_Instructions to follow_. In the entries that follow, find the line containing "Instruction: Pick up" and the line containing "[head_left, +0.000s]", then retype exactly the lines from the first through the second, pictures excluded.
BEGIN Extracted information
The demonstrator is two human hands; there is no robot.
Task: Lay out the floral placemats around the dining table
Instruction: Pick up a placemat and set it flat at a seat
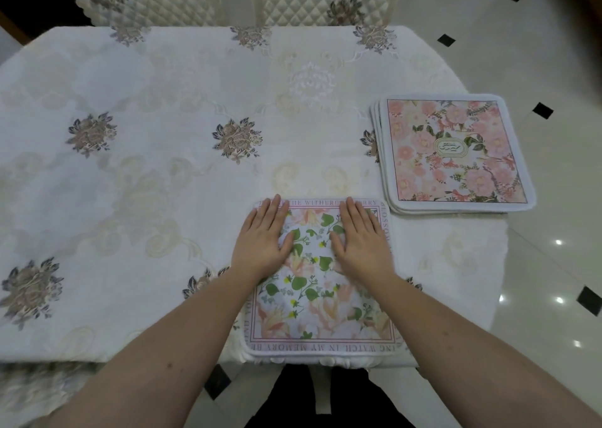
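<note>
- Where the embroidered tablecloth (146, 173) covers the dining table, a placemat (321, 300) lies at its 6 o'clock edge.
- At 3 o'clock sits a stack of placemats (452, 154), apart from it.
- Left hand (264, 238) and right hand (361, 238) press flat, fingers straight, on the near placemat.

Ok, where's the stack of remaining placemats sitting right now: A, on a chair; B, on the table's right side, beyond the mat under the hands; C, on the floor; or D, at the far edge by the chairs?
B: the stack of placemats lies on the tablecloth to the right, past the placemat under both hands.
</note>
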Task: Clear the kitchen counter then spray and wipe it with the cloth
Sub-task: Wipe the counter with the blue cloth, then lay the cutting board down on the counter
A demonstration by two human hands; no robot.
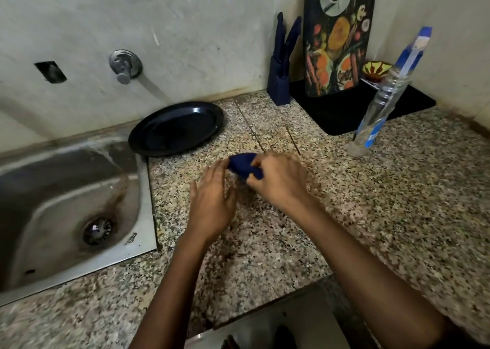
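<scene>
Head view: right hand (pixel 278 181) grasps bunched blue cloth (pixel 244 164) above granite counter (pixel 397 189); left hand (pixel 212 202) relaxed, fingertips touching cloth.

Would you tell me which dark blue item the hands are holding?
The crumpled dark blue cloth, gripped by the right hand; the dark blue knife block stands untouched by the wall.
</scene>
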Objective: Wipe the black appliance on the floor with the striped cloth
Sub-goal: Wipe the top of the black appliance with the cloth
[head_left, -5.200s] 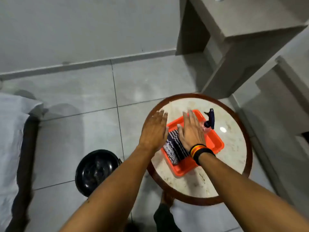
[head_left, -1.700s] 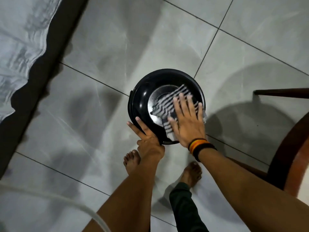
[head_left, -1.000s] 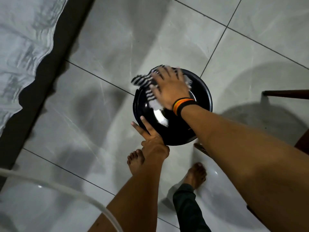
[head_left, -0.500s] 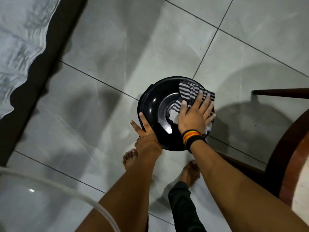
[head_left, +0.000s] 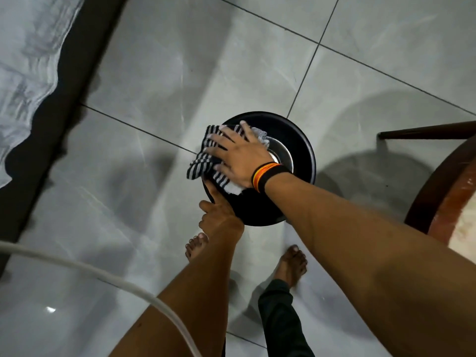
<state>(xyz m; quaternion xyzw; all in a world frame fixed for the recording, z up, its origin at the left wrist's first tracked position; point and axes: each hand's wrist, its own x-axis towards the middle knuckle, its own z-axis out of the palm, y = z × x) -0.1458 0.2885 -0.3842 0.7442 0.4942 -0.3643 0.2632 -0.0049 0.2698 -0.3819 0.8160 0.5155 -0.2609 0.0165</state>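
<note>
A round black appliance (head_left: 293, 140) with a shiny metal centre stands on the grey floor tiles. My right hand (head_left: 238, 155), with bands at the wrist, lies flat on the black-and-white striped cloth (head_left: 204, 161) and presses it onto the appliance's left rim; part of the cloth hangs over the edge. My left hand (head_left: 219, 217) rests against the near-left edge of the appliance, fingers on its rim, steadying it.
My bare feet (head_left: 292, 264) stand just in front of the appliance. A round wooden-rimmed table (head_left: 435, 191) is at the right edge. A bed with a pale sheet (head_left: 28, 63) runs along the left. A white cord (head_left: 103, 276) crosses the lower left.
My right hand has swept the cloth from the appliance's right side over to its left rim. My left hand has stayed on the near edge.
</note>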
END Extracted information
_Solved exercise_.
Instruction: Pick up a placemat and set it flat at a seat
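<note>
- Where the embroidered tablecloth (146, 173) covers the dining table, a placemat (321, 300) lies at its 6 o'clock edge.
- At 3 o'clock sits a stack of placemats (452, 154), apart from it.
- Left hand (264, 238) and right hand (361, 238) press flat, fingers straight, on the near placemat.

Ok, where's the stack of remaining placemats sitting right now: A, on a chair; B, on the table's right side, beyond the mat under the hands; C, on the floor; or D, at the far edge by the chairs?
B: the stack of placemats lies on the tablecloth to the right, past the placemat under both hands.
</note>
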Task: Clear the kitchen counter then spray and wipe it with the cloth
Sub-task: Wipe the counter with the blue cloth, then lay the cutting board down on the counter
A demonstration by two human hands; no robot.
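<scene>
Head view: right hand (pixel 278 181) grasps bunched blue cloth (pixel 244 164) above granite counter (pixel 397 189); left hand (pixel 212 202) relaxed, fingertips touching cloth.

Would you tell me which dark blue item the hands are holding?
The crumpled dark blue cloth, gripped by the right hand; the dark blue knife block stands untouched by the wall.
</scene>
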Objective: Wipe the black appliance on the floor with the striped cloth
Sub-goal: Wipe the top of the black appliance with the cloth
[head_left, -5.200s] 
[head_left, -1.700s] 
[head_left, -1.000s] 
[head_left, -0.500s] 
[head_left, +0.000s] 

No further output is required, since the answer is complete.